### PROBLEM DESCRIPTION:
Output the listing verbatim, leaving out every picture.

### SOURCE MATERIAL:
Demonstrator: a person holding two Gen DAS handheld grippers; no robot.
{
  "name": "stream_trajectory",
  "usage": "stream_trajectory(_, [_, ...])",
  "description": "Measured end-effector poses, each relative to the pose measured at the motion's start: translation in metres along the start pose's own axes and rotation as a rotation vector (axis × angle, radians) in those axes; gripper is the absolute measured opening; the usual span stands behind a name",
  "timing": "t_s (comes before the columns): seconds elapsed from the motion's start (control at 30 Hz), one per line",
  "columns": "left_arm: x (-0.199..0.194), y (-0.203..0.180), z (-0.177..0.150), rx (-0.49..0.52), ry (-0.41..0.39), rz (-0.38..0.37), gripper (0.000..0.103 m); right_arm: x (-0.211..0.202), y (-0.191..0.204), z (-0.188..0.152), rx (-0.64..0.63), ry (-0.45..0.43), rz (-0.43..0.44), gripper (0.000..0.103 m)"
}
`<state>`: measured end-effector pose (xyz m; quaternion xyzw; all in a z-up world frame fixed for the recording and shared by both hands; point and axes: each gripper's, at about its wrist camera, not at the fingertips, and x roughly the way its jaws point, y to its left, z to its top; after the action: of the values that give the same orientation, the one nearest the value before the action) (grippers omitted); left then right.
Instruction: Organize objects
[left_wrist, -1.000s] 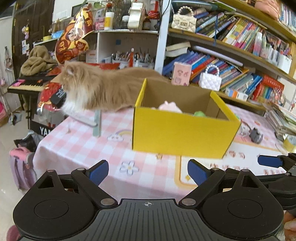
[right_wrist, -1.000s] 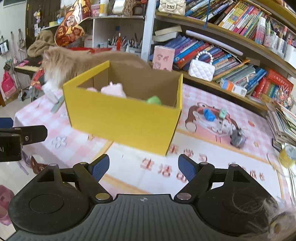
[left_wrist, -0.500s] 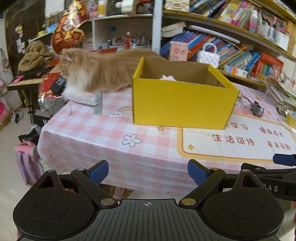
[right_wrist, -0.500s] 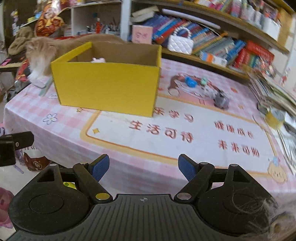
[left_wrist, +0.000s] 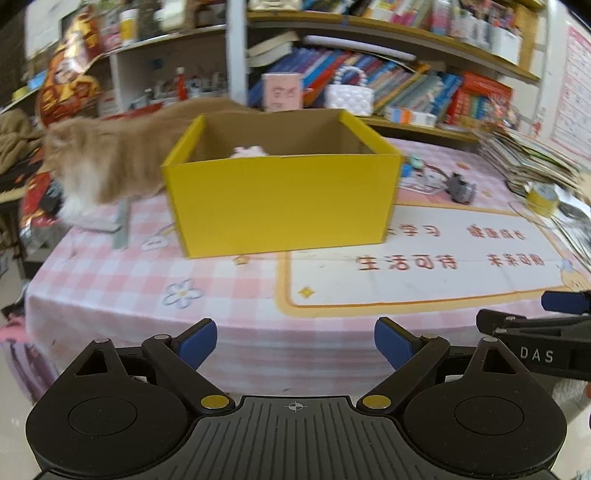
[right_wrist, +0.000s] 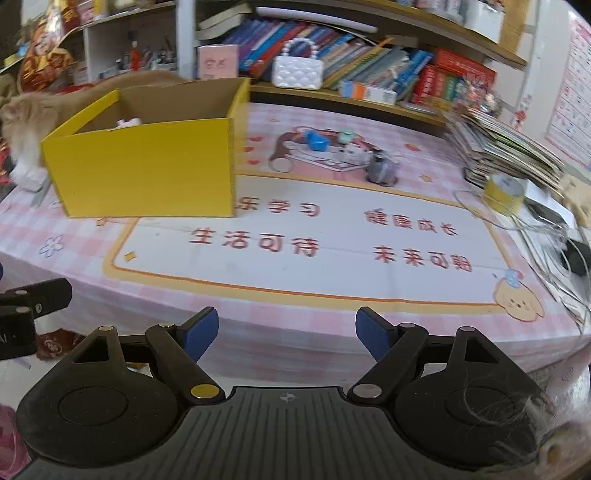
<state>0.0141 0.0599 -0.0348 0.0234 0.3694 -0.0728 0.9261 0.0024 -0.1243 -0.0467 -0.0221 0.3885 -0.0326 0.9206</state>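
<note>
Two grippers off the table's near edge, left gripper (left_wrist: 295, 341) and right gripper (right_wrist: 287, 332) both with fingers spread apart and empty, yellow box (left_wrist: 282, 197) on pink checked tablecloth (left_wrist: 110, 273), pink toy (left_wrist: 248, 151) inside, long-haired cat (left_wrist: 110, 162) behind the box's left side.

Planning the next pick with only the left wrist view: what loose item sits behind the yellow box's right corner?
Observer: A blue toy lies on the tablecloth there, apart from the yellow box.
Operator: Is the right gripper free?
Observer: Yes, the right gripper is open, nothing between its fingers.
Operator: Hazards near the right edge?
Observer: Thin cables loop across the tablecloth beside the yellow tape roll.
</note>
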Motion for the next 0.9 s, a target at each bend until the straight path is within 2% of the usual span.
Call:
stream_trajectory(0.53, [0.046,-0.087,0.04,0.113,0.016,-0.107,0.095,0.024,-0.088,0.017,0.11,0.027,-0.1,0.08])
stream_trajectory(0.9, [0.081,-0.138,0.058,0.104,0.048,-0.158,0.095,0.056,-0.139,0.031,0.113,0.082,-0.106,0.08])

### RESULT:
Demonstrator: a person holding two Gen DAS handheld grippers; no robot.
{
  "name": "stream_trajectory",
  "usage": "stream_trajectory(_, [_, ...])",
  "description": "Measured end-effector poses, each relative to the pose measured at the motion's start: translation in metres along the start pose's own axes and rotation as a rotation vector (axis × angle, radians) in those axes; gripper is the absolute measured opening; the usual span stands behind a name",
  "timing": "t_s (comes before the columns): seconds elapsed from the motion's start (control at 30 Hz), one per line",
  "columns": "left_arm: x (-0.199..0.194), y (-0.203..0.180), z (-0.177..0.150), rx (-0.49..0.52), ry (-0.41..0.39), rz (-0.38..0.37), gripper (0.000..0.103 m); right_arm: x (-0.211..0.202), y (-0.191..0.204), z (-0.188..0.152), rx (-0.64..0.63), ry (-0.45..0.43), rz (-0.43..0.44), gripper (0.000..0.103 m)"
}
`<state>`: measured end-effector pose (xyz m; quaternion xyzw; all in a z-up world frame fixed for the recording and shared by both hands; point and axes: each gripper's, at about its wrist camera, not at the fingertips, and x roughly the way its jaws point, y to its left, z to its top; after the action: of the values that give the same orientation, the one nearest the value before the action) (grippers omitted); left then right.
Instruction: Organize objects
[left_wrist, -1.000s] 
[right_wrist, -1.000s] 
[left_wrist, -0.500s] 
[right_wrist, -0.500s] 
[left_wrist, +0.000s] 
[right_wrist, +0.000s] 
<state>0.0141 0.0599 -0.0348 0.0234 0.3694 -0.0728 0.9261 0.0024 -0.1243 -0.0467 -0.0221 0.3885 -0.0326 0.9206</state>
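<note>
Two grippers off the table's near edge, left gripper (left_wrist: 295, 341) and right gripper (right_wrist: 287, 332) both with fingers spread apart and empty, yellow box (left_wrist: 282, 197) on pink checked tablecloth (left_wrist: 110, 273), pink toy (left_wrist: 248, 151) inside, long-haired cat (left_wrist: 110, 162) behind the box's left side.

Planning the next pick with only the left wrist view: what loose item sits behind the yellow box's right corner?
Observer: A blue toy lies on the tablecloth there, apart from the yellow box.
Operator: Is the right gripper free?
Observer: Yes, the right gripper is open, nothing between its fingers.
Operator: Hazards near the right edge?
Observer: Thin cables loop across the tablecloth beside the yellow tape roll.
</note>
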Motion for the next 0.9 s, a target at each bend until the straight path is within 2% of the usual span.
Call:
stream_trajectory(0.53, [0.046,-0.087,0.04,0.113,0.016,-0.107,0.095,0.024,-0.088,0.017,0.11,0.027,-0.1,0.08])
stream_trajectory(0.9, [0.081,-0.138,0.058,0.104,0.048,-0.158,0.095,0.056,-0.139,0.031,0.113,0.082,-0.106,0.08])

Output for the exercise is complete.